Rjevskaïa écrit ailleurs: «L'interprète occupe une place à part dans l'avalanche de la guerre. Il côtoie en permanence les deux parties belligérantes.» D'une part, appelée à traduire les journaux intimes trouvés sur les morts et les prisonniers et à participer aux interrogatoires de ces derniers, elle se trouve aux premières loges pour étudier ces jeunes soldats blonds fanatisés par le régime nazi d'une manière allant bien au-delà de la simple logique guerrière et de la nécessaire haine de l'ennemi. Peut-être moins systématique que la Shoah proprement dite, la guerre à l'Est n'en fut pas moins une campagne d'extermination déclenchée contre une sous-humanité slave qui faisait de l'ombre au surhomme germanique, comme le résume assez bien la formule suivante placardée dans des localités occupées par les Allemands: «Le Russe doit mourir pour que nous vivions.» Extrait du journal d'un lieutenant de la Wehrmacht traduit par Elena: «30 décembre. La population, qui avait quitté les bourgs et les villages, revient en foule pour se procurer quelques vivres. Mais il faut être impitoyable. On ne peut pas dépenser les stocks déjà minimes. Que la faim achève ce que le plomb n'a pas réussi!»
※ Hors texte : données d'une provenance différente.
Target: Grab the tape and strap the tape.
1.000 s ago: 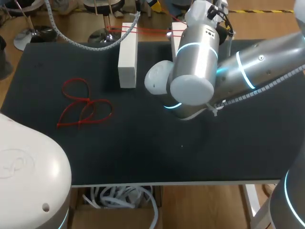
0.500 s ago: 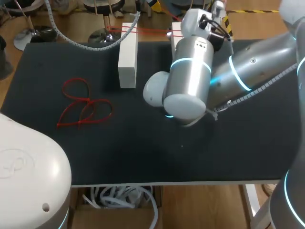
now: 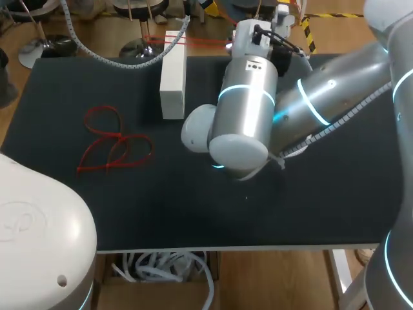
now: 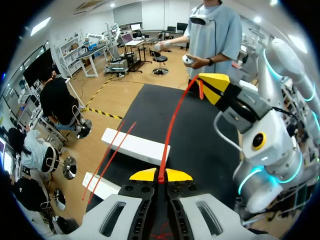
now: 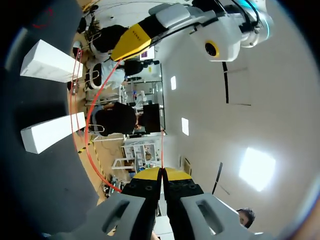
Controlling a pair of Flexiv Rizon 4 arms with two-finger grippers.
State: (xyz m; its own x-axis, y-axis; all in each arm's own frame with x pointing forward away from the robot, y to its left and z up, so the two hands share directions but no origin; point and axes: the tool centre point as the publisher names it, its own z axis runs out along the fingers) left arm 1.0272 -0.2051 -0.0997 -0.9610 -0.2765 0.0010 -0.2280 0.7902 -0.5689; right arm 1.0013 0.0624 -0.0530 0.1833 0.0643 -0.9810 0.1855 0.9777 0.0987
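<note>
A thin red tape (image 4: 172, 125) hangs in a curve between my two grippers, above the far side of the black table (image 3: 77, 77). My left gripper (image 4: 160, 175) is shut on one end of it. In the left wrist view my right gripper (image 4: 212, 88) pinches the other end ahead of it. The right wrist view shows the same tape (image 5: 88, 125) arcing from my right gripper (image 5: 161, 173), shut on it, to the left gripper (image 5: 131, 38). In the head view my right arm (image 3: 248, 103) reaches over the table's middle toward the far edge.
Two white blocks (image 4: 135, 146) (image 4: 102, 184) stand side by side with two more red tapes (image 4: 112, 155) laid across them. The left block (image 3: 172, 74) shows from above; my right arm covers the other. Looped red tapes (image 3: 116, 143) lie at the table's left.
My right arm has swung leftward over the table, and its wrist now covers the right white block. Both grippers have stayed shut on the tape.
</note>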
Le mémorandum du soldat allemand inclus dans le livret militaire affirmait: «Le monde appartient aux plus forts, les plus faibles doivent être exterminés...» Or les interrogatoires placent l'interprète devant des êtres humains, comme Hans Thiel qui, avant la guerre, voulait devenir naturaliste et rédigeait une thèse sur la trompe du papillon. Comme s'il n'était pas absolument incompatible de se passionner pour les papillons et de participer à l'anéantissement d'un pays...
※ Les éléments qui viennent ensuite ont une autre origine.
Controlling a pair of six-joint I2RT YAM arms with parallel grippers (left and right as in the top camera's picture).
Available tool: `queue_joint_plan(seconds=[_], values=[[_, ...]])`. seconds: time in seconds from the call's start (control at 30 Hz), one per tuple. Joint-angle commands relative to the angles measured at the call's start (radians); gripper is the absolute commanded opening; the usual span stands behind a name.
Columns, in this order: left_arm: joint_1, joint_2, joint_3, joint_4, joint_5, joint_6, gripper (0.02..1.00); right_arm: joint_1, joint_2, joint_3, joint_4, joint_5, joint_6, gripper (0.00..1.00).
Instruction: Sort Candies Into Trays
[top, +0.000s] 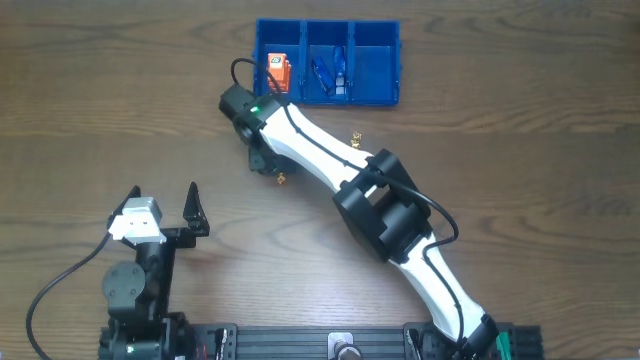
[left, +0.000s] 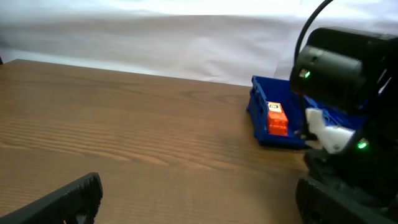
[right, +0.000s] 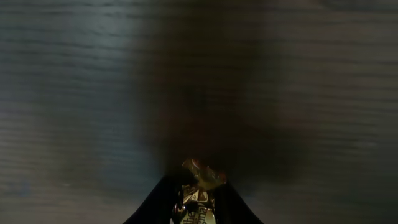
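My right gripper (right: 198, 190) is shut on a gold-wrapped candy (right: 203, 175), held low and close over the wooden table. From above, that gripper (top: 267, 163) sits left of centre, a little in front of the blue three-compartment tray (top: 375, 62), with the candy (top: 282, 180) peeking out beside it. The tray's left compartment holds an orange candy (top: 278, 70), and its middle one holds blue-wrapped candies (top: 330, 72). A second gold candy (top: 356, 135) lies on the table below the tray. My left gripper (top: 166, 205) stands open and empty near the front left.
The right arm (top: 400, 220) stretches diagonally across the table's middle. In the left wrist view the blue tray (left: 260, 109) with the orange candy (left: 277, 118) stands beyond the right arm's wrist (left: 342, 81). Bare wood lies to the left and right.
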Motion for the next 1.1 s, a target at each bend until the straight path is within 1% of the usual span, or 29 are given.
queue_joint_plan(seconds=[0.03, 0.1, 0.17, 0.2, 0.33, 0.47, 0.53, 0.73, 0.97, 1.03, 1.1], values=[[0.006, -0.006, -0.017, -0.038, 0.021, 0.003, 0.998, -0.083, -0.216, 0.103, -0.046, 0.186, -0.083, 0.071], [0.006, -0.006, -0.017, -0.038, 0.021, 0.003, 0.998, -0.125, -0.286, 0.122, -0.044, 0.242, -0.137, 0.071], [0.006, -0.006, -0.017, -0.038, 0.021, 0.003, 0.998, -0.165, -0.333, 0.127, -0.026, 0.294, -0.166, 0.064], [0.006, -0.006, -0.017, -0.038, 0.021, 0.003, 0.998, -0.202, -0.359, 0.127, -0.003, 0.323, -0.194, 0.036], [0.006, -0.006, -0.017, -0.038, 0.021, 0.003, 0.998, -0.328, -0.367, 0.126, 0.113, 0.329, -0.284, 0.036], [0.006, -0.006, -0.017, -0.038, 0.021, 0.003, 0.998, -0.397, -0.32, 0.126, 0.203, 0.312, -0.343, 0.036], [0.006, -0.006, -0.017, -0.038, 0.021, 0.003, 0.998, -0.417, -0.285, 0.126, 0.228, 0.292, -0.374, 0.036], [0.006, -0.006, -0.017, -0.038, 0.021, 0.003, 0.998, -0.425, -0.161, 0.126, 0.268, 0.288, -0.372, 0.036], [0.006, -0.006, -0.017, -0.038, 0.021, 0.003, 0.998, -0.425, -0.091, 0.125, 0.314, 0.288, -0.372, 0.038], [0.006, -0.006, -0.017, -0.038, 0.021, 0.003, 0.998, -0.425, -0.087, 0.125, 0.316, 0.288, -0.372, 0.058], [0.006, -0.006, -0.017, -0.038, 0.021, 0.003, 0.998, -0.425, -0.087, 0.125, 0.316, 0.288, -0.372, 0.15]])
Rjevskaïa a vu la guerre basculer devant Moscou, où la Blitzkrieg, à bout de souffle, et la longue cavale des blindés de Guderian s'achèvent pour la première fois par une débandade. Son incroyable histoire va ensuite la conduire, de retraite en retraite, et à travers quatre autres années de guerre, au coeur même du mystère, dans le panier de crabes, ce bunker où, 65 ans plus tard, nous sommes toujours forcés d'affronter une énigme presque aussi insaisissable que l'explication morale de l'Holocauste: comment la nation qui a donné au monde la musique de Beethoven a-t-elle pu confier ses destinées à une aussi pathétique bande de fripons et de minables que Hitler, Goebbels et Martin Bormann? Pas le moindre soupçon du début d'une trace d'envergure chez ces individus qui, une fois coincés au fond de leur trou sous un tapis d'obus soviétiques, se mettent à couiner comme les rats qu'ils sont restés tout au long de leurs brunes aventures. Si l'Histoire recèle quelque part la preuve qu'il ne faut pas nécessairement être une cent watts pour tenir les rênes des nations, que la plus médiocre intelligence peut aspirer au pouvoir, ce doit être là.
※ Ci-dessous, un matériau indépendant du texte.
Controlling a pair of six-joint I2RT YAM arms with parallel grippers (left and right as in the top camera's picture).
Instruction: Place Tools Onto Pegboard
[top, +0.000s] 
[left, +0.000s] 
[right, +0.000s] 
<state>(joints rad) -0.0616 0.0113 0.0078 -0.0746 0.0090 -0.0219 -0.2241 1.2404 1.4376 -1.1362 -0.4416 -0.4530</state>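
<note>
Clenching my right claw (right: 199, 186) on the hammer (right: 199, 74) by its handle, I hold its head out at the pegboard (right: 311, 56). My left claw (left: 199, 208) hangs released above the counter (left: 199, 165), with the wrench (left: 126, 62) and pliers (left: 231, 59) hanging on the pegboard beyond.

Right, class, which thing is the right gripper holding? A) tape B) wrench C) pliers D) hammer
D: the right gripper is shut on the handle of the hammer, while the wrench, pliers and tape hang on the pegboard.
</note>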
Le mariage de Hitler et de sa potiche, exhibée alors que tout est consommé, suivi de leur suicide conjoint et de l'incinération des corps arrosés d'essence sur un terrain déjà balayé par les tirs soviétiques, tout cela, reconstitué par Elena Rjevskaïa, qui a participé aux recherches de l'Armée rouge et à l'identification des restes du Führer, excite chez le lecteur la même fascination mêlée de pitié morbide que le spectacle d'un cancrelat écrasé à coups de talon.

L'enquête elle-même, recouverte à l'époque d'un ténébreux secret par Staline, lequel, semble-t-il, préférait un Hitler mort-vivant capable de revenir hanter les démocraties, est plutôt captivante.

Le récit de la libération des Polonais par l'Armée rouge est plus louche. Pas un mot sur le pacte entre tyrans et le partage de la Pologne, Rjevskaï feignant d'oublier que, avant de la «libérer», l'URSS en a quand même avalé une bonne bouchée! Elle évoque les élites locales décimées par les nazis, mais pas les 35 000 officiers gratifiés d'une balle dans la nuque par le NKVD à Katyn. Une mémoire si sélective, au XXIe siècle? Aucune excuse.